▶ [Description of the task]: After finding the line with "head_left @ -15" in the entries below, retype exactly each line from there through the line with "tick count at", including that final line.

▶ [Data to process]:
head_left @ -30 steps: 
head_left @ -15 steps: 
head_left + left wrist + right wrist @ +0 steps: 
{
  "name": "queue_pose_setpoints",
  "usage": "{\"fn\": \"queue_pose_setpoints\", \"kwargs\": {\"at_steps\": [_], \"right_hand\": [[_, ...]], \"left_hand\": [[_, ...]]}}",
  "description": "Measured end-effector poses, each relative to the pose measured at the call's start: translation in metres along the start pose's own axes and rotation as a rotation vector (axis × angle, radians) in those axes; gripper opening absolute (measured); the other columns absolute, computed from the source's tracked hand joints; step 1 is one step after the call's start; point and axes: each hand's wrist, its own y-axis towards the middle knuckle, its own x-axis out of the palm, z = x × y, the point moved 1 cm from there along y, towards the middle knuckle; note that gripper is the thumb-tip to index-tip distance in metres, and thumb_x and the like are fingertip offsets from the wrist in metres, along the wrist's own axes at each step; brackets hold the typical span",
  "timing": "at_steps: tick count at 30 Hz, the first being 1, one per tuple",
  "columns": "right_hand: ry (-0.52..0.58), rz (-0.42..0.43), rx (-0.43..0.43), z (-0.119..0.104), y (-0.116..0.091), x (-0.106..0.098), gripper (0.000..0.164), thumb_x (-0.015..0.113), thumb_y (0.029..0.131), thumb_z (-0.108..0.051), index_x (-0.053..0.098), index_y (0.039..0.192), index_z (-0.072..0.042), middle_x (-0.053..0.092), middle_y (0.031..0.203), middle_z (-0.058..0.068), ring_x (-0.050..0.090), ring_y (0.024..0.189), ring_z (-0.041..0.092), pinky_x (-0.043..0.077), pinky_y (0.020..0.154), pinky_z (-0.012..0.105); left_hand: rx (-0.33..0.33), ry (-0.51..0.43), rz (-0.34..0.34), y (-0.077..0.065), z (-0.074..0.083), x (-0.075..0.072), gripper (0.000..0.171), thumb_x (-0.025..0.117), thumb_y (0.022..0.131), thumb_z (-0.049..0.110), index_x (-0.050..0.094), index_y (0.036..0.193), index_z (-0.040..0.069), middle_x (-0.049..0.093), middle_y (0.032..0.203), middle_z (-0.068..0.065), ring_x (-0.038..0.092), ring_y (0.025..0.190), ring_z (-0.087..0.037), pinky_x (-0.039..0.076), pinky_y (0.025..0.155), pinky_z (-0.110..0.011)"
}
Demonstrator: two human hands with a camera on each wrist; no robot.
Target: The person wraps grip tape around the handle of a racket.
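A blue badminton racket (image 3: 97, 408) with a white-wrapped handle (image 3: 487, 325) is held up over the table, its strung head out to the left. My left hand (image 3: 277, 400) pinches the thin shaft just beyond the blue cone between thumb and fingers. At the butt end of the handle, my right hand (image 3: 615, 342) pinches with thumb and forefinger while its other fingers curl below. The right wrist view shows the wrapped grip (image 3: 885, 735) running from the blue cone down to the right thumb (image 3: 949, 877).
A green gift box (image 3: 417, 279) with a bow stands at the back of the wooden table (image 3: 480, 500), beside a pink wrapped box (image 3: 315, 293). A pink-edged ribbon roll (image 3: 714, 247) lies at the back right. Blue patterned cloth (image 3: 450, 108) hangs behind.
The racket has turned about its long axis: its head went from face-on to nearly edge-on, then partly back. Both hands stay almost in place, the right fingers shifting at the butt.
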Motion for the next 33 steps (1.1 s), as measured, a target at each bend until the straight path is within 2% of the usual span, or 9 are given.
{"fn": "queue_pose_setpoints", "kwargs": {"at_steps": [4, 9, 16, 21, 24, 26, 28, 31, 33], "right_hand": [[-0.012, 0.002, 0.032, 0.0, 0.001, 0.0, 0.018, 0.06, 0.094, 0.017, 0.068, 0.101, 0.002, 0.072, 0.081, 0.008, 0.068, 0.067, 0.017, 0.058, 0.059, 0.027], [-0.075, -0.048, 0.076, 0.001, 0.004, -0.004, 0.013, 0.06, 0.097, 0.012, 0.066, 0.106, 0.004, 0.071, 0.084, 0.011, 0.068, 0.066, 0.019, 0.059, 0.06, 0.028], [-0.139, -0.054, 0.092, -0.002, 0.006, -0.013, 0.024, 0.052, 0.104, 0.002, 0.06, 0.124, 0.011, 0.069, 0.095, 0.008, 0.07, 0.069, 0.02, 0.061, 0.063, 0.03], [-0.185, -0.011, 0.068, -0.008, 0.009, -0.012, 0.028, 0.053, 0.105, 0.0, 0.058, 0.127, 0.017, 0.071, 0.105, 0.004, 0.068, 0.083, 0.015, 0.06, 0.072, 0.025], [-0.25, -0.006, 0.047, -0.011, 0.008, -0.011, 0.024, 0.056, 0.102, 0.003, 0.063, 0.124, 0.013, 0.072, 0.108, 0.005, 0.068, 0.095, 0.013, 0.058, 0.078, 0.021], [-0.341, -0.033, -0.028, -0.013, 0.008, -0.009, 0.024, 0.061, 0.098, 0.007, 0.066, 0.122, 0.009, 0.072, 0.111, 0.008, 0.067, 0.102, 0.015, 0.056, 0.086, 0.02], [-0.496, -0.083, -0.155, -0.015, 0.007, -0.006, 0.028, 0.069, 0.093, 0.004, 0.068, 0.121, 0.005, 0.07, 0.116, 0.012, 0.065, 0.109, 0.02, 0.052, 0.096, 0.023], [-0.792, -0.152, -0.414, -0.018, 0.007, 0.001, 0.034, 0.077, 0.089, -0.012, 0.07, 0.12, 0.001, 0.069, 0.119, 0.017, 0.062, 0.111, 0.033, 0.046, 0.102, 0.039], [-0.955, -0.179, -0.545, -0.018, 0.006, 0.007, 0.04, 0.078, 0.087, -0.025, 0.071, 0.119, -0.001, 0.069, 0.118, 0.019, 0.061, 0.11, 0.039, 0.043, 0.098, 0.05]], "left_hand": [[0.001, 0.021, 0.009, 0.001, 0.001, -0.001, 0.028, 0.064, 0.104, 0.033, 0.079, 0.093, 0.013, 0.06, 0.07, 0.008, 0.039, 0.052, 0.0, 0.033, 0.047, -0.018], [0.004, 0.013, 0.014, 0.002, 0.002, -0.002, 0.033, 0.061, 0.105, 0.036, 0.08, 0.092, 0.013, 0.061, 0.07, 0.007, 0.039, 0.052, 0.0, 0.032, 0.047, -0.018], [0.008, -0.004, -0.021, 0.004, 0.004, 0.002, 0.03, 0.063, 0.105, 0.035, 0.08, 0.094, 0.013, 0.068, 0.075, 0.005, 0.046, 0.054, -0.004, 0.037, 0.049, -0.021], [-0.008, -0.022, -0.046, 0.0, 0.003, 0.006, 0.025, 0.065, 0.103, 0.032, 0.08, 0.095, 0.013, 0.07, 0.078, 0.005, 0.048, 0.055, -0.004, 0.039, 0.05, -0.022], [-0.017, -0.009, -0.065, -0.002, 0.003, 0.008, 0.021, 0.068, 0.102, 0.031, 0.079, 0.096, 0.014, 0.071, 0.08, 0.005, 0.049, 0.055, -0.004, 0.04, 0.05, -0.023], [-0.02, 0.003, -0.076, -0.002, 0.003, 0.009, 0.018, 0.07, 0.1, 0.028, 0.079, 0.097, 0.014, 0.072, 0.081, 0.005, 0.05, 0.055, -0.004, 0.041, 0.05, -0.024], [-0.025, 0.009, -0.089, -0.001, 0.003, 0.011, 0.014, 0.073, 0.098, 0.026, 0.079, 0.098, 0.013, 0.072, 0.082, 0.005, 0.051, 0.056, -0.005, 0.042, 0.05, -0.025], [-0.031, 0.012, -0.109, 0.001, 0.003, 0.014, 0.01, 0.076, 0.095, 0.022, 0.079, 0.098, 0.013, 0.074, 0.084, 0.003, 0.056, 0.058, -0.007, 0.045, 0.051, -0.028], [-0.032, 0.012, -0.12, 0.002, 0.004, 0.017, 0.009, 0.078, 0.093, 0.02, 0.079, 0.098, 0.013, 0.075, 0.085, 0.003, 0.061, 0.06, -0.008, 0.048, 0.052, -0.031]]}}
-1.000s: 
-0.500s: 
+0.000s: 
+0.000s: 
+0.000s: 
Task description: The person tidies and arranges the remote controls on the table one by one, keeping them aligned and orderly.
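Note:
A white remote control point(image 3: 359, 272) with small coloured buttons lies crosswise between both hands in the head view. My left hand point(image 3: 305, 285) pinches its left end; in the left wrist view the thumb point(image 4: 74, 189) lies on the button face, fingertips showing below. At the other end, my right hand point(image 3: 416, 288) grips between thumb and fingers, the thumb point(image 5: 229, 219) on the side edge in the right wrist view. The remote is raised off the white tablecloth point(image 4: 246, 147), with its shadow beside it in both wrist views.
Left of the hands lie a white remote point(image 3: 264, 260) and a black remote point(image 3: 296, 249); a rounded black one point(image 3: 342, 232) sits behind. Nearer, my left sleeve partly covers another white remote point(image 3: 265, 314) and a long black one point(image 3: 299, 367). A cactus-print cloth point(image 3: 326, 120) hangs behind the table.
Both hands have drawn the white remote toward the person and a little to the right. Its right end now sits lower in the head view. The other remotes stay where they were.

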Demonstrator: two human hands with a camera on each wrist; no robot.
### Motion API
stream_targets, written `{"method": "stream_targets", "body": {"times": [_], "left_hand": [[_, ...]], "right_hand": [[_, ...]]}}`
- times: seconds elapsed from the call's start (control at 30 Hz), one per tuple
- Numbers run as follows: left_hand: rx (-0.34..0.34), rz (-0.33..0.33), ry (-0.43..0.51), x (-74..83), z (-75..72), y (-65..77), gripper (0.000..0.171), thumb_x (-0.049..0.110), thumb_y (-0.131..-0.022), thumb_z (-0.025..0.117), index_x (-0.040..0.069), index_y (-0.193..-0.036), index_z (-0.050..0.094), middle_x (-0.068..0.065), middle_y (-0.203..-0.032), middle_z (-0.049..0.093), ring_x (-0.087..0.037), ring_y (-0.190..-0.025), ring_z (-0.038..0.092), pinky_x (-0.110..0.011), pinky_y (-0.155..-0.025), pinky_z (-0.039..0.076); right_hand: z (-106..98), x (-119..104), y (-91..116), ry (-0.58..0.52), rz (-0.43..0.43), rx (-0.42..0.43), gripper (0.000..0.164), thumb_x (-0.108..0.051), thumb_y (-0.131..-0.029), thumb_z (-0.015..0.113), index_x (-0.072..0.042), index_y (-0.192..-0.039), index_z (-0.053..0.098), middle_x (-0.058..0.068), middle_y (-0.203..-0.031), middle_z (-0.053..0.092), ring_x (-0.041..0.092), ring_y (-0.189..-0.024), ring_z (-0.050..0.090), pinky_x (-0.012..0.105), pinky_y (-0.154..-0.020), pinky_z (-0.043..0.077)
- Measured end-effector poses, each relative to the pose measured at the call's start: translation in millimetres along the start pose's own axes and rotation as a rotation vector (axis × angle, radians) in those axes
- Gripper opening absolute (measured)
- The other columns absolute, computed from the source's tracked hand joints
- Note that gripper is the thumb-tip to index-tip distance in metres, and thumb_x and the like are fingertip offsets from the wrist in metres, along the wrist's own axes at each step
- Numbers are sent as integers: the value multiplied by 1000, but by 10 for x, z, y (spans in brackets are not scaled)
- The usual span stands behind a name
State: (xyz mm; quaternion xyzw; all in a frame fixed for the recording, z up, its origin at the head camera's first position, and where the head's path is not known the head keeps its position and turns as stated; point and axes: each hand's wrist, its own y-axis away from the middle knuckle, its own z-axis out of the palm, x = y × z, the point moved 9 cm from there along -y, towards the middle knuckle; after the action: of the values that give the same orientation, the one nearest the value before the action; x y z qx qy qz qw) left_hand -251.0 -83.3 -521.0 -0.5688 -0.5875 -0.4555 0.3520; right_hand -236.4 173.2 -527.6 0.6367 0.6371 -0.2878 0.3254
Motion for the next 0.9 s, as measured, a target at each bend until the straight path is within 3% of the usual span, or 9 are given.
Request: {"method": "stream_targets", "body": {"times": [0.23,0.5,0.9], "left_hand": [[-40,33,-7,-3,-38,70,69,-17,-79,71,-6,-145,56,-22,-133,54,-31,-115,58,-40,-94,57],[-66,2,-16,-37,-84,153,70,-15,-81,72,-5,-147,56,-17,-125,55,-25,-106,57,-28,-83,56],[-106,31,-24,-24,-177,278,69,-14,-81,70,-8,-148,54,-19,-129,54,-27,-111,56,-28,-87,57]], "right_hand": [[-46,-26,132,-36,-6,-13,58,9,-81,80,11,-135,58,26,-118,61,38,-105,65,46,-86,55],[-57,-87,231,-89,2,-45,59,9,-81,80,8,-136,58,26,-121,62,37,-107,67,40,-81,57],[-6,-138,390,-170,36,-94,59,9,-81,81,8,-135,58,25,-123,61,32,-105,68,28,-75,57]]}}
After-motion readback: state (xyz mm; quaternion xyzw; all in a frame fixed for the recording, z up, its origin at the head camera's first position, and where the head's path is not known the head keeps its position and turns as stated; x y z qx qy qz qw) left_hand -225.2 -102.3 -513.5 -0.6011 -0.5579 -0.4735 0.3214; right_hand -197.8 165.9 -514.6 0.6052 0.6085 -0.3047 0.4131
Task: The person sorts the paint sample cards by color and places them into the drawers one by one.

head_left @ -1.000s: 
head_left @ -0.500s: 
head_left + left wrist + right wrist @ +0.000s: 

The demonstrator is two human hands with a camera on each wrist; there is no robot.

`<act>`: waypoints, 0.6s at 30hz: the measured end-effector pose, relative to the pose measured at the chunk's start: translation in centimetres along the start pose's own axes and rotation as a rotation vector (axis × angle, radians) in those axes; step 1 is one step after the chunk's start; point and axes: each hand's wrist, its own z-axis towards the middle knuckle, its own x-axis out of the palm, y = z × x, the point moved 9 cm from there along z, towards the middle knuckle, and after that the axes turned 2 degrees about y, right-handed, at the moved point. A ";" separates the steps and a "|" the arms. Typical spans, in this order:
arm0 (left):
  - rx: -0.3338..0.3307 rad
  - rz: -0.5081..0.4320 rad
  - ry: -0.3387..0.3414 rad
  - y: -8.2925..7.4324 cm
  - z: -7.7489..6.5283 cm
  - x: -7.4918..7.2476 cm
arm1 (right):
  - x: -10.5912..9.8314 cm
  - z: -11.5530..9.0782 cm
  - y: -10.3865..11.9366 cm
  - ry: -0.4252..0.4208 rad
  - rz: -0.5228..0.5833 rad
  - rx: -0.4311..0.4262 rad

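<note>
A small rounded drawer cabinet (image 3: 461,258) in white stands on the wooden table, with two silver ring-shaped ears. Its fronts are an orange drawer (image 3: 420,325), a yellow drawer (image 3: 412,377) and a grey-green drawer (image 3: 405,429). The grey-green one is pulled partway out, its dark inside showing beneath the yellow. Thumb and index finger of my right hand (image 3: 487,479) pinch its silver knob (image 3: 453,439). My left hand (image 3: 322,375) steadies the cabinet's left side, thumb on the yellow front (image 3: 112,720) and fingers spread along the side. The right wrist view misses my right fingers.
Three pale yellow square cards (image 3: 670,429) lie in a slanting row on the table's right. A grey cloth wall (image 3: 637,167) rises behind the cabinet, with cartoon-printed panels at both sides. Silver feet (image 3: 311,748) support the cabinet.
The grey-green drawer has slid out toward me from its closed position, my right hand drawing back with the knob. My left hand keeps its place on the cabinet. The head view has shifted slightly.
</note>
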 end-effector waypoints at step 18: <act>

▶ [Result of the task]:
head_left @ -15 steps: 
head_left + left wrist + right wrist @ +0 steps: 
{
  "name": "queue_pose_setpoints",
  "usage": "{\"fn\": \"queue_pose_setpoints\", \"kwargs\": {\"at_steps\": [_], \"right_hand\": [[_, ...]], \"left_hand\": [[_, ...]]}}",
  "description": "Measured end-effector poses, each relative to the pose measured at the call's start: translation in metres along the start pose's own axes and rotation as a rotation vector (axis × angle, radians) in those axes; gripper opening absolute (measured); the other columns absolute, computed from the source's tracked hand joints; step 1 is one step after the call's start; point and axes: each hand's wrist, its own y-axis towards the middle knuckle, its own x-axis out of the palm, z = x × y, the point moved 1 cm from there along y, towards the middle knuckle; note that gripper is the thumb-tip to index-tip distance in metres, and thumb_x and the like are fingertip offsets from the wrist in metres, along the wrist's own axes at each step; brackets hold the typical span",
  "timing": "at_steps: tick count at 30 Hz, the first being 1, one per tuple",

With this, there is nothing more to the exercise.